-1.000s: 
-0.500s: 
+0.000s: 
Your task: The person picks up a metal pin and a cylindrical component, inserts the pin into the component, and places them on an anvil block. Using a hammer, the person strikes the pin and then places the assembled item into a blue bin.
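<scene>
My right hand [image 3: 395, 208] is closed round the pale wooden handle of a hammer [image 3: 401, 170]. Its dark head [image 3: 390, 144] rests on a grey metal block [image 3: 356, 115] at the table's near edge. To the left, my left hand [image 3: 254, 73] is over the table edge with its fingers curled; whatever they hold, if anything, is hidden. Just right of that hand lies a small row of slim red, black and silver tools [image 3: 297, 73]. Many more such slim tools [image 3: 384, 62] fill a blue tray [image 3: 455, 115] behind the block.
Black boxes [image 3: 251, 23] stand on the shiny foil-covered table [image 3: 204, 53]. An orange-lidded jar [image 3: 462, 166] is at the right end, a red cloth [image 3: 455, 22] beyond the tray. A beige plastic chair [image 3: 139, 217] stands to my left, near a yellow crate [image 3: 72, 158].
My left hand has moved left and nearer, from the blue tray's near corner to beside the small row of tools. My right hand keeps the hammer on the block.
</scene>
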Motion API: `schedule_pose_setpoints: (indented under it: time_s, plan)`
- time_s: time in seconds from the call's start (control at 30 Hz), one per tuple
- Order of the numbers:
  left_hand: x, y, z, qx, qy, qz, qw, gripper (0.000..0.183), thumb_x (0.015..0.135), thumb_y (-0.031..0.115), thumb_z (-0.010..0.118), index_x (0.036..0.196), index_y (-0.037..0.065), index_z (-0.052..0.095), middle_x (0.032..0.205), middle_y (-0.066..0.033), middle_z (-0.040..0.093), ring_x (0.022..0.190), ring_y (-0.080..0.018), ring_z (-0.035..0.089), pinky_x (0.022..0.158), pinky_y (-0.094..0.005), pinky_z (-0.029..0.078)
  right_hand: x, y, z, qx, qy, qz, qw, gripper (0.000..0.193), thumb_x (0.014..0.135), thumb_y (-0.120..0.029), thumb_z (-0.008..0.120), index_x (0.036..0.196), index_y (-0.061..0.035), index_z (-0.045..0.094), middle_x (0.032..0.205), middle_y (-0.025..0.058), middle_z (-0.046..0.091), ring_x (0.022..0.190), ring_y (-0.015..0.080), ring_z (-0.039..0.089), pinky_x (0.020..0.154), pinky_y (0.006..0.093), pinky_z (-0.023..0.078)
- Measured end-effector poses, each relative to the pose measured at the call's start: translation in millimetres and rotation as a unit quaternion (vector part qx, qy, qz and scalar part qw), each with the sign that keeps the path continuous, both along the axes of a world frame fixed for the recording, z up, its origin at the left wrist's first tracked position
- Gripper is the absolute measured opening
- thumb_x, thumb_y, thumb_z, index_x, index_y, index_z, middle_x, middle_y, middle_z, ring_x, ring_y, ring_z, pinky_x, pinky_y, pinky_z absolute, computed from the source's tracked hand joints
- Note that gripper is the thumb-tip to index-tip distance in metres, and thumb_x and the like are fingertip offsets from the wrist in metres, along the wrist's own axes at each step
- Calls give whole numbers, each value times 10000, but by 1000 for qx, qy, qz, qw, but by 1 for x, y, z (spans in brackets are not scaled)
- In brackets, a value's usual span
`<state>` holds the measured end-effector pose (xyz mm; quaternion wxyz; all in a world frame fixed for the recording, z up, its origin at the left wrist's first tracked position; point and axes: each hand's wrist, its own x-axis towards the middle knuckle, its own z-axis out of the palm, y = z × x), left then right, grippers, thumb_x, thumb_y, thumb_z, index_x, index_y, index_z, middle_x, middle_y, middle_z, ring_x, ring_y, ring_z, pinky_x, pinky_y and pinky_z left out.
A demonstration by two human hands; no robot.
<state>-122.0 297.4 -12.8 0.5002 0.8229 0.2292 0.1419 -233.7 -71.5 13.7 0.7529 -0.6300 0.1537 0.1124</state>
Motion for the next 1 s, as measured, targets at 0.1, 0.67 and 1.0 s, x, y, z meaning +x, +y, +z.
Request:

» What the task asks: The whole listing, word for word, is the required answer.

» Result of this exercise:
-1.000s: 
-0.500s: 
+0.000s: 
Your task: The person picks up a metal pin and a cylindrical component, inserts the pin into the component, and places them on an anvil block. Using a hammer, the person strikes the pin and then places the assembled item into a blue bin.
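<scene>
My right hand [image 3: 395, 208] is closed round the pale wooden handle of a hammer [image 3: 401, 170]. Its dark head [image 3: 390, 144] rests on a grey metal block [image 3: 356, 115] at the table's near edge. To the left, my left hand [image 3: 254, 73] is over the table edge with its fingers curled; whatever they hold, if anything, is hidden. Just right of that hand lies a small row of slim red, black and silver tools [image 3: 297, 73]. Many more such slim tools [image 3: 384, 62] fill a blue tray [image 3: 455, 115] behind the block.
Black boxes [image 3: 251, 23] stand on the shiny foil-covered table [image 3: 204, 53]. An orange-lidded jar [image 3: 462, 166] is at the right end, a red cloth [image 3: 455, 22] beyond the tray. A beige plastic chair [image 3: 139, 217] stands to my left, near a yellow crate [image 3: 72, 158].
My left hand has moved left and nearer, from the blue tray's near corner to beside the small row of tools. My right hand keeps the hammer on the block.
</scene>
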Motion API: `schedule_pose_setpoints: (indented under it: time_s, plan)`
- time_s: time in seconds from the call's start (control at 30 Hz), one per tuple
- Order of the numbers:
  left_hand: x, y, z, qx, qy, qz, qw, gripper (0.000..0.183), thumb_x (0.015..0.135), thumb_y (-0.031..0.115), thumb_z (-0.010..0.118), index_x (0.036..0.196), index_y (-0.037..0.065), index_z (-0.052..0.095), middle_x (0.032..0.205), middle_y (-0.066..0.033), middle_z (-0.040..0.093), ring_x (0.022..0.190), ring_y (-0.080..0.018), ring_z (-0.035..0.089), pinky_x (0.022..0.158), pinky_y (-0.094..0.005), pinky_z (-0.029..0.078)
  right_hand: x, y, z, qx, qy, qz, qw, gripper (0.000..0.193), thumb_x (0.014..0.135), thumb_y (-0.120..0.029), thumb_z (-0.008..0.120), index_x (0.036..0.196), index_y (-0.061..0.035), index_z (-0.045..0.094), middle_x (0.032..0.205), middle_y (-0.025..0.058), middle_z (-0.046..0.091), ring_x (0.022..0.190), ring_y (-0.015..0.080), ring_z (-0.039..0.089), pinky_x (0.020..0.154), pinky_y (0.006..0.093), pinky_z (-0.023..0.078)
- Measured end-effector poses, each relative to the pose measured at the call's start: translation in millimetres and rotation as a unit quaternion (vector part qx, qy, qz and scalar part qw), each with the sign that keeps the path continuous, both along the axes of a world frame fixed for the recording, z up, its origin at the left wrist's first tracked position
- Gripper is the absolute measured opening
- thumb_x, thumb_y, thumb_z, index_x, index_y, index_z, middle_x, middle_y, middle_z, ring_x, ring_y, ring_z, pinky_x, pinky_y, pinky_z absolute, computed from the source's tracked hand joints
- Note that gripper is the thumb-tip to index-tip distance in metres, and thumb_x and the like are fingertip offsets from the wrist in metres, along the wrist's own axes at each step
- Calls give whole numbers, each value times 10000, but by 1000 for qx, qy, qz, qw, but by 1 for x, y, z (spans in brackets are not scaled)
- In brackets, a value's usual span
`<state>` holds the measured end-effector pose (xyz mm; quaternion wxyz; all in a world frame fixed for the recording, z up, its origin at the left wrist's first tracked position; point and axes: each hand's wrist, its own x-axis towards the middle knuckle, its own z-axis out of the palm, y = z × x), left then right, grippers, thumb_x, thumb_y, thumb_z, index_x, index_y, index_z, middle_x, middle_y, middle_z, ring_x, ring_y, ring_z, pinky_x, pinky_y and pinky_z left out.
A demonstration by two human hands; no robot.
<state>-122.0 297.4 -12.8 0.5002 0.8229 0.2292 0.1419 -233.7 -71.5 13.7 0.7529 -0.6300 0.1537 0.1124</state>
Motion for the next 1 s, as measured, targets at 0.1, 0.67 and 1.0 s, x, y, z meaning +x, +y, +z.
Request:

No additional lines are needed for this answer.